Last post I blogged about Mergrey Calchoner, the folically challenged court Wizard for Donaldbane, and the curious fact that the wizard is a difficult model (in my experience, at least) to get hold of. Today's subject, the Monster of Loch Lorm aka The Turtle Dragon, is another model that fits into that category.
Like many of the McDeath figures, I spent quite sometime researching the range and how expensive the models were in reality. We have all heard the tales of Sandra Prangle, McDeath and Lady McDeath changing hands at prices exceeding £100 - but were they actually true?
The reality is that this range, like with many other Citadel model, varies quite extensively. £50+ is certainly true of the miniatures I described above, with figures changing hands from anything around £60 to over £100. The miniature you can see above was the result of some hard haggling, but after a while the deal was done and the Monster arrived on my paint station.
Goodness knows what he was covered in! Soaking for several days in the Dettol did nothing to remove the shiny blue 'something' that covered the creature's shell or the white 'Tippex' looking smears that had obviously served as eyes for the last twenty-five years or more. Nitro-Mors and some frantic scrubbing wouldn't shift it either, though after a good soak I was able to prize off the white glop with a cocktail stick. The odd blue staining (which looked to me to have been created by an ink) was impossible to shift and in a way reminded me of a boy I knew at school who regularly 'coloured' in his dragon models using a permanent pen scrawlled over the bare metal.
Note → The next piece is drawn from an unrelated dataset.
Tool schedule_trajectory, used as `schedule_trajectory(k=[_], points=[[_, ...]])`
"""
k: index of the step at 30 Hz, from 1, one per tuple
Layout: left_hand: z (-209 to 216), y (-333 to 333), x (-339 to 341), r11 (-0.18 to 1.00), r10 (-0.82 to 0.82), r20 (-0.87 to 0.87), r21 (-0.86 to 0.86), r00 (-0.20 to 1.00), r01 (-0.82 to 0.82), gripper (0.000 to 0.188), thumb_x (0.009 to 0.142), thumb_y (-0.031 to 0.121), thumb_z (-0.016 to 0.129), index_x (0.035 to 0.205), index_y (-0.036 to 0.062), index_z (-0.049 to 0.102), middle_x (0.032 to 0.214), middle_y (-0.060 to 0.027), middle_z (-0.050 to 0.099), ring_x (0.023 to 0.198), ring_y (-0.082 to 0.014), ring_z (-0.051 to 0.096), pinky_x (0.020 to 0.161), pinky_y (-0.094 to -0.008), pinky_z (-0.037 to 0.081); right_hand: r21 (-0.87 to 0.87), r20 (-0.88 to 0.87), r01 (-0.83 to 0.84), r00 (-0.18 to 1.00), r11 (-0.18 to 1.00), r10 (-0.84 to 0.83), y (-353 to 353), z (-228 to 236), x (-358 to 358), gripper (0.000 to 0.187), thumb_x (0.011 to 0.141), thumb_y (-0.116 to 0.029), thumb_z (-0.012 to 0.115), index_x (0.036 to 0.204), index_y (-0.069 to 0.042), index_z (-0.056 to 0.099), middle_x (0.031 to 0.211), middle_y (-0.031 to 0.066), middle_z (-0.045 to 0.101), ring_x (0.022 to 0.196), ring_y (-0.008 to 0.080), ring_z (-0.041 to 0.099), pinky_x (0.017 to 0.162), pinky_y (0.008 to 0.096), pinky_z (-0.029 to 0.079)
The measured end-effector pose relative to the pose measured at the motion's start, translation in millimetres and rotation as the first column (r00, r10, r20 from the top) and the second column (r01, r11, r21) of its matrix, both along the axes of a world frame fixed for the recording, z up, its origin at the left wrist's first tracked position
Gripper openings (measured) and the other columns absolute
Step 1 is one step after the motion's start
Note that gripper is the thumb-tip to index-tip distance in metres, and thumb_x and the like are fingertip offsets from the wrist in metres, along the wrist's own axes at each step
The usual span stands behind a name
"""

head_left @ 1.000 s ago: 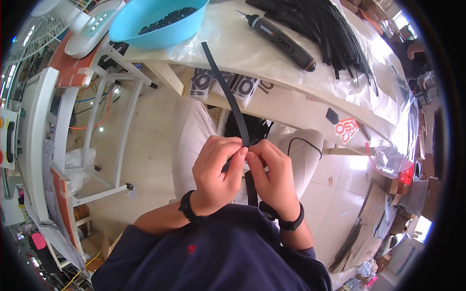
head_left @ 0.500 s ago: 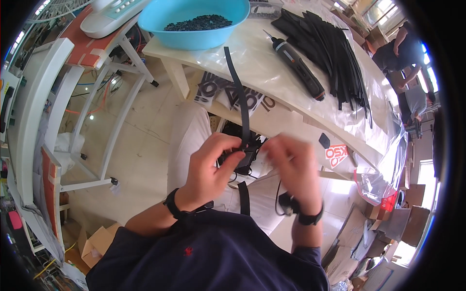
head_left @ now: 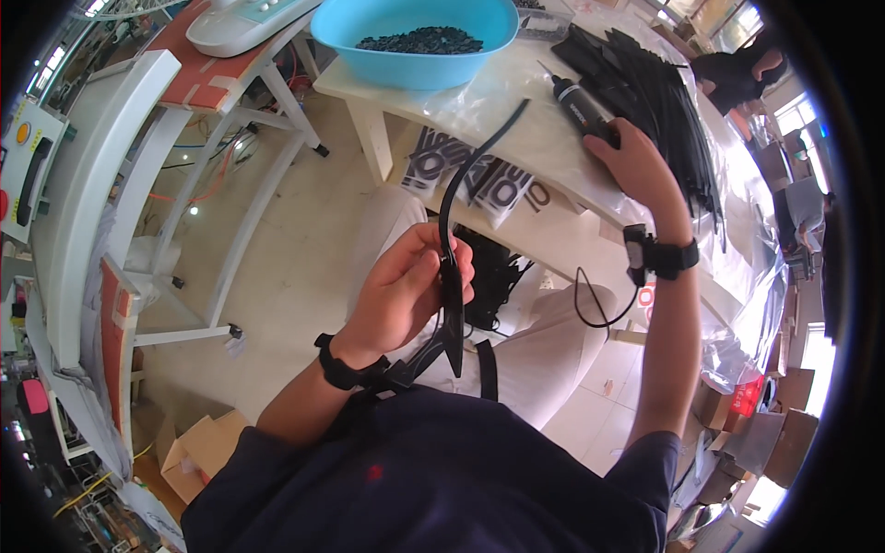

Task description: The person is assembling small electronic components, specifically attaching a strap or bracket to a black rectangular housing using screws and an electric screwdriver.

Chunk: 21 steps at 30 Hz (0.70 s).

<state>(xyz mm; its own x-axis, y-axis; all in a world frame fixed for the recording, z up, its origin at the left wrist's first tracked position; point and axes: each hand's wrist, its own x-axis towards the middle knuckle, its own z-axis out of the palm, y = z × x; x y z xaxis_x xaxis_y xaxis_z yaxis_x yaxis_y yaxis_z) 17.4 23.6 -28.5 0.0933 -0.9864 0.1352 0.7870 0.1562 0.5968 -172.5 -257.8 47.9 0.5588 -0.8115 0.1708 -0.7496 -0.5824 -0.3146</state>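
Closed around a long black strap, my left hand holds it above my lap. The strap's upper end bends away to the right, and its lower end hangs below my fingers. Over on the table, my right hand grips the rear end of a black pen-shaped electric screwdriver. The tool's thin bit points toward the far left. My palm hides part of its handle. Just right of it lies a bundle of black straps.
On the far side of the white table stands a light blue basin of small dark parts. Printed packets sit beneath the tabletop. A cardboard box is on the floor at left. Another person is at far right.
My right hand has left the strap, reached forward and right, and taken hold of the screwdriver. My left hand keeps the strap, which now leans to the right at its top.
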Motion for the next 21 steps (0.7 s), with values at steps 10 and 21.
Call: schedule_trajectory(k=[10, 21], points=[[5.8, 3.6, 17.7, 0.965, -0.254, -0.381, -0.032, 0.889, 0.262, 0.012, 0.104, 0.024, 0.048, 0.109, 0.0124, 0.048, 0.088, -0.0007, 0.044, 0.071, -0.0127, 0.04, 0.059, -0.0281, 0.037, 0.684, 0.449, -0.242, 0.883, 0.688, -0.136, 124.3, 43.9, -45.5, 0.033, 0.098, -0.031, 0.06, 0.108, 0.001, 0.06, 0.078, 0.0036, 0.06, 0.06, 0.0081, 0.054, 0.049, 0.0222, 0.042], [5.0, -13.7, -2.7, 0.931, -0.329, -0.371, 0.024, 0.868, 0.363, 0.014, 0.103, 0.02, 0.043, 0.1, 0.0108, 0.052, 0.077, 0.0001, 0.044, 0.067, -0.0122, 0.042, 0.058, -0.0277, 0.038, 0.789, 0.413, -0.344, 0.91, 0.509, -0.025, 201.2, -3.4, -92.6, 0.047, 0.08, -0.026, 0.074, 0.113, 0.004, 0.061, 0.076, 0.0115, 0.064, 0.065, 0.0211, 0.061, 0.062, 0.0319, 0.048]])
Thankfully, the staining didn't clog any detail and I was able to undercoat the model in white fairly easily. I use a brush to do this now, rather than faffing about outside with a spray can. If you want to have a go at undercoating in this way, always mix in some water to thin the paint, as this will avoid any nasty clogging of detail. Usually, though not always, I apply a second layer of white over the first once it has dried. In the case of the Turtle Dragon, I opted instead to give it a good base colour of green and a good brown ink wash.
I was then ready to start work on him proper.
Inspired by the colour scheme of a real life turtle, I hit the paints and worked up a rather reptiley (is that a real word?) green on the head and flippers. This was quite simple though a bit fiddly to achieve. I am still not sure if I have highlighted up light enough yet, but I shall give it a week or so until I make the decision to add any more tone to the scales/skin.
The eye was simple. Based in a dark red before washing over with a blacky-brown ink. Once this was dry, I kept much of the depth and dotted back over the top of the pupil with a lighter red and highlighted that very finely with yellow. Its hard to see on the photograph above, but the Monster's eye looks nice and beady now.
Unsurprisingly, the shell took the most time and saw me highlighting up to almost pure white. I copied the look of a turtle shell from my reference as best I could and used a mix of brown and yellow to create contrast with the green skin. I didn't really take enough photos of this model, and I am rather proud of the underside, so I really should document it a little better in the future.
To conclude, this was another Bank Holiday special which I completed in a couple of hours. I really enjoyed painting up the model and it was a challenge working on something without a base. In the end, I decided against sticking him to some flat piece of plastic to ensure that he can be easily placed on the gaming table. After all, as the Monster of Loch Lorm he should be able to traverse land and sea with relative ease and the base would just get in the way.
Right, I am off. I will post soon about my ongoing McDeath project.